Advocates are pushing for medicinal cannabis to become widely available for conditions like chronic pain, irritable bowel syndrome, anxiety, depression, glaucoma, Crohn's, colitis, loss of appetite, insomnia, fibromyalgia and arthritis.
Dr Wheate said medicinal cannabis had "lots of potential".
It had scope to provide many benefits in society and replace "a lot of drugs that aren't very effective and have very bad side effects".
"The perfect example here would be opioid painkillers, which are becoming a massive problem in Australia. Cannabis would be a much safer solution to that."
The company will follow clinical trials to determine what type of cannabis to grow for specific illnesses.
This will inform the levels of cannabidiol (a non-psychoactive part of the cannabis plant known as CBD) and the psychoactive tetrahydrocannabinol (known as THC) to be included in particular products.
Advocates are also pushing for the price of medicinal cannabis to fall significantly.
"Our facility is being set up so we can produce this at the lowest possible cost," Dr Wheate said. Canngea would make "pharmaceutical grade" products, he said.
"We're going to meet the TGA [Therapeutic Goods Administration] requirements for the control of chemicals in medicinal cannabis.
"Medicinal cannabis is a bit like wine. You have good and bad vintages. That comes down to sunlight, rain and nutrients."
Cannabis grown outdoors in dirt and under sunlight could produce "good and bad crops", he said.
"With our indoor facility, we can control every environmental parameter. We'll make the perfect on-spec product every single time."
Dr Wheate said the operation would be "environmentally friendly".
"We won't draw any electricity from the grid. We'll be completely solar-powered."
Canngea chief commercial officer Martin Bryden said the solar-powered battery would be "the largest privately-owned commercial battery in NSW".
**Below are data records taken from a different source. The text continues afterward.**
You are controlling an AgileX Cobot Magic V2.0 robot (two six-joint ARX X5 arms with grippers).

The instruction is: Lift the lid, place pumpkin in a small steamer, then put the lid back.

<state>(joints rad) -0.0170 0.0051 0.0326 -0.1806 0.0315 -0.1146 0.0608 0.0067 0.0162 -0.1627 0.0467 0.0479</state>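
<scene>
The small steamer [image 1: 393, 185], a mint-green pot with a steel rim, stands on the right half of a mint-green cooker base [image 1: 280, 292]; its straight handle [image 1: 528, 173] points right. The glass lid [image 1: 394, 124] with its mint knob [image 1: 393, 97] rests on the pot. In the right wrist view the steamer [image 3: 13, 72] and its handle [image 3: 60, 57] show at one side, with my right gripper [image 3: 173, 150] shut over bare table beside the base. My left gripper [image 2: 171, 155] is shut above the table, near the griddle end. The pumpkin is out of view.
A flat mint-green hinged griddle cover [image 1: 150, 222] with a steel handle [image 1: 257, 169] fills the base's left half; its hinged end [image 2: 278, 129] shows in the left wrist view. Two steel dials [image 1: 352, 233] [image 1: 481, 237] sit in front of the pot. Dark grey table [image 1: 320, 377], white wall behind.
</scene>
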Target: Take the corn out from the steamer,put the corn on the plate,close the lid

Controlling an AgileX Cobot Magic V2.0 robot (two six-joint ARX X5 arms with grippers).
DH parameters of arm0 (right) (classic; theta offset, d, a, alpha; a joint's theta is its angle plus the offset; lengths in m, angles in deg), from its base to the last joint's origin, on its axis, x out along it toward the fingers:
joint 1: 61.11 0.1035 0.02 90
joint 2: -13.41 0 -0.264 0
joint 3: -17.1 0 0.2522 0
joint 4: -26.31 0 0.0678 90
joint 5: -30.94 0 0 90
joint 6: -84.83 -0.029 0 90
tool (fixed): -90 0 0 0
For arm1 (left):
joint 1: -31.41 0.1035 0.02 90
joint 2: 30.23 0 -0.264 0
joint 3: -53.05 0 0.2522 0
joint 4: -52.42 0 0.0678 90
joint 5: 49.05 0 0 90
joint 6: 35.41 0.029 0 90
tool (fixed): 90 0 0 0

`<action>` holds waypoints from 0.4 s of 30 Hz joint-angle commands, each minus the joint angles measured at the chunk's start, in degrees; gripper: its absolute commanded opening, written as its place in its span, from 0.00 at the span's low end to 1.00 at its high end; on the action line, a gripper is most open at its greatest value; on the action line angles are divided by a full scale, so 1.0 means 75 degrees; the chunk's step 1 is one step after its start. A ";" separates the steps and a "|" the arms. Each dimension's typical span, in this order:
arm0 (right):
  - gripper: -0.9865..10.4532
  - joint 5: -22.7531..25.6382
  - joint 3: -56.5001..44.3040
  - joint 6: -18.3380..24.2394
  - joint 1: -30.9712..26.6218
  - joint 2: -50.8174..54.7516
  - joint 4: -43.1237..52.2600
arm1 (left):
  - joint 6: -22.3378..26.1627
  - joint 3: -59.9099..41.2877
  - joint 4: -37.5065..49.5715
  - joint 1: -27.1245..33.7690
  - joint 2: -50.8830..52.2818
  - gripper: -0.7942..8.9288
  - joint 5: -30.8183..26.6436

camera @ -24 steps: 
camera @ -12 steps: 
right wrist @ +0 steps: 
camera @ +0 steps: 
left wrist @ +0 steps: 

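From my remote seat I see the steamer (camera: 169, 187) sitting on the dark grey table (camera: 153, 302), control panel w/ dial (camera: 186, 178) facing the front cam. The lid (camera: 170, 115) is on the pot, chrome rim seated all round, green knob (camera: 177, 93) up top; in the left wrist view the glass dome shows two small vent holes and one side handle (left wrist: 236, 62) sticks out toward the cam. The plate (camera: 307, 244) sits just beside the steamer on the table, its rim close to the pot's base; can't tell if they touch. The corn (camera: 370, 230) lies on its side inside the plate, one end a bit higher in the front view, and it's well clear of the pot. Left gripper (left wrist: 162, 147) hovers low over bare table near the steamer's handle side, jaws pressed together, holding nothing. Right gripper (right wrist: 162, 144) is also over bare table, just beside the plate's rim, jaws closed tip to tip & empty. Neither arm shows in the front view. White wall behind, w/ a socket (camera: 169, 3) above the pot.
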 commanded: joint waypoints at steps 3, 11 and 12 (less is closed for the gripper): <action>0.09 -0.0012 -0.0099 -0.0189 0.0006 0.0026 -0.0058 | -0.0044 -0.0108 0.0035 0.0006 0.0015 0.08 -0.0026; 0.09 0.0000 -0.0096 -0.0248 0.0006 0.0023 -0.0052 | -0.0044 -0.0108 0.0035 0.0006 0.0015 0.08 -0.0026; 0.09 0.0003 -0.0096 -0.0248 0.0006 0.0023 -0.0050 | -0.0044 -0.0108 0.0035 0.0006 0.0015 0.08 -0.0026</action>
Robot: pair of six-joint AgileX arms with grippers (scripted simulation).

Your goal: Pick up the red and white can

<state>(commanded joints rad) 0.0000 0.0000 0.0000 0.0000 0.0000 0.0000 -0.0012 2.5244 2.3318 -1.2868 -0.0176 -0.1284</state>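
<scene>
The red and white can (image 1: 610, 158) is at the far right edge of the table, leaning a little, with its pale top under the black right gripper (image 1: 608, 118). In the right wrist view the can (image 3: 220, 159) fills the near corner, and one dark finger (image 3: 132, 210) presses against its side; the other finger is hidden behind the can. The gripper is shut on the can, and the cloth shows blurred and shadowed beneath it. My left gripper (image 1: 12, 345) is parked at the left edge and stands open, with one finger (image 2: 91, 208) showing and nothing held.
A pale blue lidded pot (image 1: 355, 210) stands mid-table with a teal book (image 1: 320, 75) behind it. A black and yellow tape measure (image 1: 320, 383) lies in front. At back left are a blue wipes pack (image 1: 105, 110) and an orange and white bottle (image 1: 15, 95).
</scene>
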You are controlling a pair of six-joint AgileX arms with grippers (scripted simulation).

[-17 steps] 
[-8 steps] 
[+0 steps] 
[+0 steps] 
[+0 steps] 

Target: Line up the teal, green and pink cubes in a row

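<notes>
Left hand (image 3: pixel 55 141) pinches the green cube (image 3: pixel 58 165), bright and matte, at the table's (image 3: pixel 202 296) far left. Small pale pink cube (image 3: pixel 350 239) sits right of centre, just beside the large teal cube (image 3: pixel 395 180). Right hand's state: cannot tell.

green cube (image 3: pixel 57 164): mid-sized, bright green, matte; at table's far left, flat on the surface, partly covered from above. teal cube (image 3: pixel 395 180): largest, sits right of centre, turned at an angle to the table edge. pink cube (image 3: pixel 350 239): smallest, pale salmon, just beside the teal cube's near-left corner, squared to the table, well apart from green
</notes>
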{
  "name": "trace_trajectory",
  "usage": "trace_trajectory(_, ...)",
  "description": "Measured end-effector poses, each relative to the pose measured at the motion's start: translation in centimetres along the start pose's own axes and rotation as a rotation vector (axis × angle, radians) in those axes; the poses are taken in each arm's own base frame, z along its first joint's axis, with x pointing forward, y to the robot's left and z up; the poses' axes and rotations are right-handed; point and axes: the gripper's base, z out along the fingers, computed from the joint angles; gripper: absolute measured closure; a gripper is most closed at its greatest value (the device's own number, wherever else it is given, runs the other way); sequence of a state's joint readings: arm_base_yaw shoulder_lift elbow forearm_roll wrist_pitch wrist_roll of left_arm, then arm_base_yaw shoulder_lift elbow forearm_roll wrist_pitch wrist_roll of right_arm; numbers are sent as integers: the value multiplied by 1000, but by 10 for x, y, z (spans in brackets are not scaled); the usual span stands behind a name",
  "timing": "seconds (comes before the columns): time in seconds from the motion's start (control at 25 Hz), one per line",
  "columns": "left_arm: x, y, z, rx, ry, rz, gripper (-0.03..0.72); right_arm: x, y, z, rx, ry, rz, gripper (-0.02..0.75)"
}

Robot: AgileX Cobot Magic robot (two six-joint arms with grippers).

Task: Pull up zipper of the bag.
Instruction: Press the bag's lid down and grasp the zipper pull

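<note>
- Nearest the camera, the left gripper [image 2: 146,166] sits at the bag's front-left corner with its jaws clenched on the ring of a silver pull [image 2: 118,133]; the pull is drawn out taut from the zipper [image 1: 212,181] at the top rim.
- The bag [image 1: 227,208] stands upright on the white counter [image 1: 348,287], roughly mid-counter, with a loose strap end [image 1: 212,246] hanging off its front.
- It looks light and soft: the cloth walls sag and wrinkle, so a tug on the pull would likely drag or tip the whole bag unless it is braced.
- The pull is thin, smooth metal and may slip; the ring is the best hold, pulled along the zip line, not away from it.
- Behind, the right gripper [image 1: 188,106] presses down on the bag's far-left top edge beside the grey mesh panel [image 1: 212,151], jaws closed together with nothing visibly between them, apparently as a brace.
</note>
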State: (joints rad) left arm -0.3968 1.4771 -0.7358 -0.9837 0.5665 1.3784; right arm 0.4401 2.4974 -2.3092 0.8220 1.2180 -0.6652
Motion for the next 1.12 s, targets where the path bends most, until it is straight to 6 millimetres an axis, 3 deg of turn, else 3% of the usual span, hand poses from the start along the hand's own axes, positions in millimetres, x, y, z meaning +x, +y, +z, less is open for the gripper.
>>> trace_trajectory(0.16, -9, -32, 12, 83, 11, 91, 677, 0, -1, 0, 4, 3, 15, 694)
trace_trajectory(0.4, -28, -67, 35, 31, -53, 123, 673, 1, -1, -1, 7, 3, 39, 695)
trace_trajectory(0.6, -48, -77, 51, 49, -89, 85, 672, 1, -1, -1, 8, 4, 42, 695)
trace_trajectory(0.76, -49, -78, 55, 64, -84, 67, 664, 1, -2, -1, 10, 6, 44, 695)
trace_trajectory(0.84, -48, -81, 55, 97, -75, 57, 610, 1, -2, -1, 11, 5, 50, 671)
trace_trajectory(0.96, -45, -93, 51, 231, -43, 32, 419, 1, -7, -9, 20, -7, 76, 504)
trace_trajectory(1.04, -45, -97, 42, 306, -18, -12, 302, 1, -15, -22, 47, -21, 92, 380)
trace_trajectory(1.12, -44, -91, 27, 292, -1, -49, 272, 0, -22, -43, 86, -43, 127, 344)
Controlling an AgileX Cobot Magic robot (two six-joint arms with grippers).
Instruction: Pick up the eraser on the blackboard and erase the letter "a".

"This coupled with our water-recycling technology will significantly reduce operation costs and allow us to re-sell solar power back to the grid for further revenue generation," Mr Bryden said.
Canngea will supply medicinal cannabis to other companies that want to sell to domestic and international consumers.
Its operation will involve growing, harvesting, extracting, packaging, labelling and distributing branded products.
It will also have a laboratory capable of "supercritical extraction, tissue culture and formulation for cannabis products".
Mr Bryden said the facility would help solve the problem of low quality and inconsistent cannabis products.
He said the increasing number of countries legalising medical cannabis meant "a huge shortage has emerged".
Canngea would offer products at a "much lower cost per unit than the average price in the US market".